Selected teams will receive additional funding of $10 million to $50 million per year to execute their projects over 24 to 36 months. During this phase, senior personnel will work full-time on their projects. Teams will go through a second go/no-go selection after Phase 1 before moving to Phase 2, which will follow the same structure, funding and timeline as Phase 1.

Any domestic responsible entity may submit a Phase 0 proposal. One lead organization per team will sign the contract with the NSF. That organization can then subcontract with partners.

Details on the program from IP to selection criteria remain pending. Some details seem to have been intentionally left out to allow for flexibility. For example, the NSF does not specify how affiliations or employee arrangements should be structured because it sees “a wide range of possibilities for this,” said Rebecca Chmiel, associate program director at the NSF Directorate for Technology, Innovation and Partnerships (TIP).

Specifics around on IP were also not provided in the most recent webinar. “The tough and hopefully reassuring component of this is that there’s not a prescribed one-size-fits-all answer,” Joda Thongnopnua, special advisor at TIP, said on the topic.

Questions remain

Other missing details tell a story of a hastily thrown-together program that no one has really figured out. Most notably, when asked how much of the budget could go toward building out lab infrastructure, Patrick Breen, senior procurement executive and deputy office head in the Office of the Chief Financial Officer, answered, “That’s the hard question to answer,” and “I’m not sure I can answer that question specifically.”

Chmiel said the budget “is not really high enough to support building a new fab, but it is high enough to support some realistic options in that kind of area.”
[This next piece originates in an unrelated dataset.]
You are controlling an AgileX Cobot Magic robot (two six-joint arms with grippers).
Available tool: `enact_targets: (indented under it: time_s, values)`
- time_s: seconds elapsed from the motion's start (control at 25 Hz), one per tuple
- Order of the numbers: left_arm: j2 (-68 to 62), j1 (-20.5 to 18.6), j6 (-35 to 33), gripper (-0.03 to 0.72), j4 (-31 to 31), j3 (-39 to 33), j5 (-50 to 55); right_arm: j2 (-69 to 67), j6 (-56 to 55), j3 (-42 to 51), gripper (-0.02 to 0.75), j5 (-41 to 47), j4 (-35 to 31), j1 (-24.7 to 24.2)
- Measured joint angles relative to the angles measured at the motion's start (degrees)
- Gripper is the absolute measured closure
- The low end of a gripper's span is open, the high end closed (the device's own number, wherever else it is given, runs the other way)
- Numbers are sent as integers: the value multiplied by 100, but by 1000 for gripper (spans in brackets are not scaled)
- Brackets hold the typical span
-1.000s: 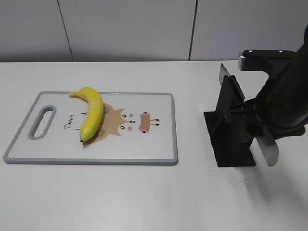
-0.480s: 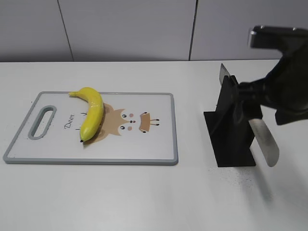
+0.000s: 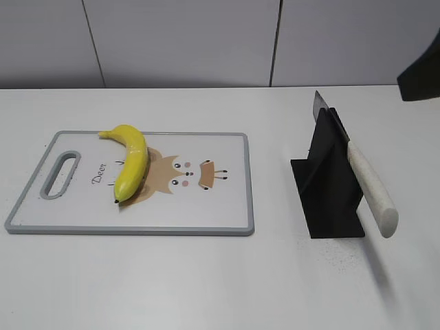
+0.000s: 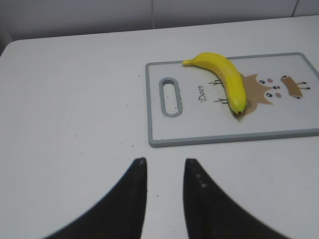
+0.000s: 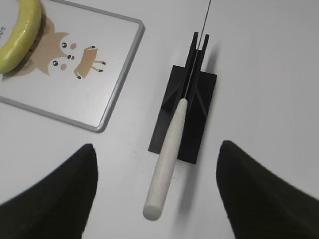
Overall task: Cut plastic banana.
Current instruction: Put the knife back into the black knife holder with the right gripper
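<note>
Right gripper (image 5: 155, 191): it had lifted clear of the knife and was wide open with nothing between its fingers; a second earlier it had been down at the handle, and in the exterior view only a dark corner of the arm remained at the top right.
Knife (image 3: 370, 189): left seated in the black knife stand (image 3: 330, 189), blade in the slot, pale handle sticking out toward the camera.
Left gripper (image 4: 164, 167): narrowly parted, empty, above bare table near the board's handle end.
Plastic banana (image 3: 130, 159): whole and uncut, lying on the left half of the deer-print cutting board (image 3: 206, 213).
Meaning for the task: the cut had not begun; the knife would have to be grasped again.
</note>
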State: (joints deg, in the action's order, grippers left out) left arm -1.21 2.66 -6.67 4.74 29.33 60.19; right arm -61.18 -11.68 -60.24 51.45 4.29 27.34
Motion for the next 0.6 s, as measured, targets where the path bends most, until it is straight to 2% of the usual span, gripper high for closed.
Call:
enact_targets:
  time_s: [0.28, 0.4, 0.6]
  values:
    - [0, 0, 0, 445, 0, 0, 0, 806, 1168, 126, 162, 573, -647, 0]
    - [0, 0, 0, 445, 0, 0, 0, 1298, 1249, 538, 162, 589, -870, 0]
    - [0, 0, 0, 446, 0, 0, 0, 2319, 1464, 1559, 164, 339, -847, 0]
The master solicitation was also amended shortly before the webinar, reframing what NSF had called an “autonomy factor test” into what Joda Thongnopnua, special advisor at TIP, called the “autonomy factor assessment,” clarifying it is “not a set of bright-line rules,” in an earlier webinar. With the amendment, the NSF clarifies that the list isn’t exhaustive. As Thongnopnua put it, a team could satisfy every listed factor and still hit a snag: “there may be a factor that wasn’t listed there, but does create a real autonomy or independence problem

Phase 0 teams will produce a set of paid milestones, including a Phase 1 milestone plan, budget, IP management plan and governance structure plan, which the NSF will evaluate against predetermined selection criteria.

The selection criteria for this, however, are noticeably absent. Chmiel stated the NSF will give these to Phase 0 teams at an unspecified time.

When webinar attendees asked about IP specifics, Thongnopnua said, “We can’t provide a ton of specifics, because I think that’s what they were hoping that you will provide in your proposals themselves.”

Teams are not required to have a finalized IP management plan at the Phase 0 proposal stage, but it is a milestone before Phase 1.